──────── Information supplied

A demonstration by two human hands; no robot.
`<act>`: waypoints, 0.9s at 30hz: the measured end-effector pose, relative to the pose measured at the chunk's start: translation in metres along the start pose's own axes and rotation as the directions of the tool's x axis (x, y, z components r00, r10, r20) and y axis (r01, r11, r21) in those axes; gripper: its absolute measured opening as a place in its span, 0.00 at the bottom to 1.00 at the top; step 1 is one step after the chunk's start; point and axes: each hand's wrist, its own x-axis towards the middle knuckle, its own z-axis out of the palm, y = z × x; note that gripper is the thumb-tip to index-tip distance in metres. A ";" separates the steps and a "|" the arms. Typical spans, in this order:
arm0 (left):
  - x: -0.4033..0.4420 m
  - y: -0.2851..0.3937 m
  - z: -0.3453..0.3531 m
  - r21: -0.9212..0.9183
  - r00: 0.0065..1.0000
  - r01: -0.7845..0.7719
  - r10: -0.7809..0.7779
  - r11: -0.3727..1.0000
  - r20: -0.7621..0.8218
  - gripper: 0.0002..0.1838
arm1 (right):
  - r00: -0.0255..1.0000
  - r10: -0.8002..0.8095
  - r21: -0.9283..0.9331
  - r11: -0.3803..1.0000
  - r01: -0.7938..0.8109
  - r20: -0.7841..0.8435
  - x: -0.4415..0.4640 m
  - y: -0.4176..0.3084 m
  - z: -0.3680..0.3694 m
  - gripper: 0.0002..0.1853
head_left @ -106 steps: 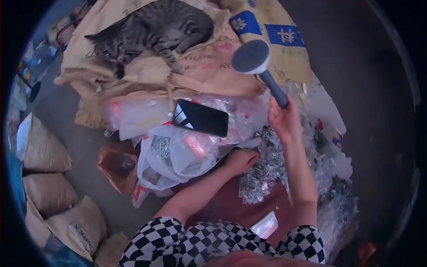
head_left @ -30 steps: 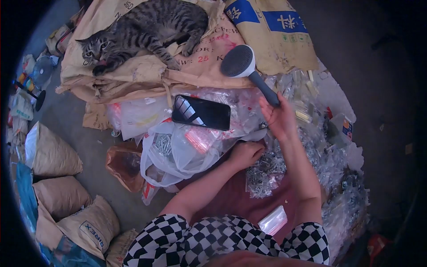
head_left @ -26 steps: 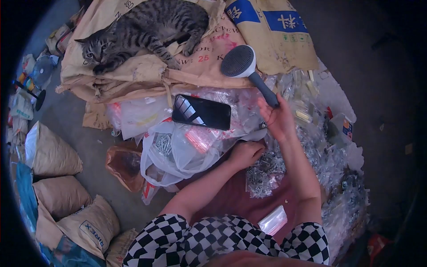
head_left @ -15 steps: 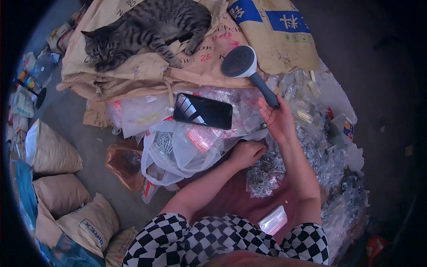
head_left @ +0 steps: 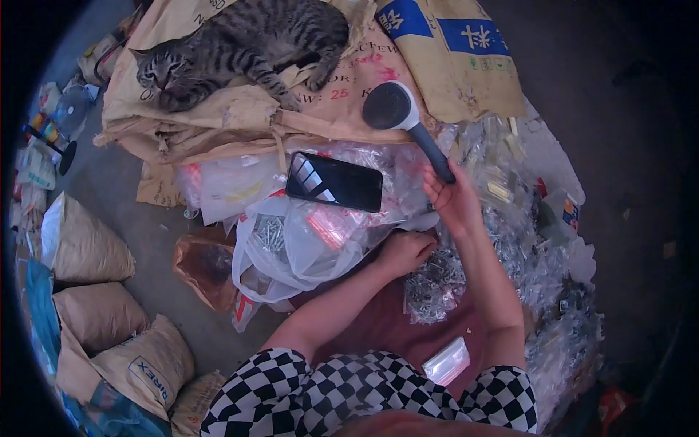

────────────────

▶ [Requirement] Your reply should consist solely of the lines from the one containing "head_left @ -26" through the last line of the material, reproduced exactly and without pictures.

▶ [Exercise result]
head_left @ -26 steps: 
head_left @ -15 steps: 
head_left @ +0 steps: 

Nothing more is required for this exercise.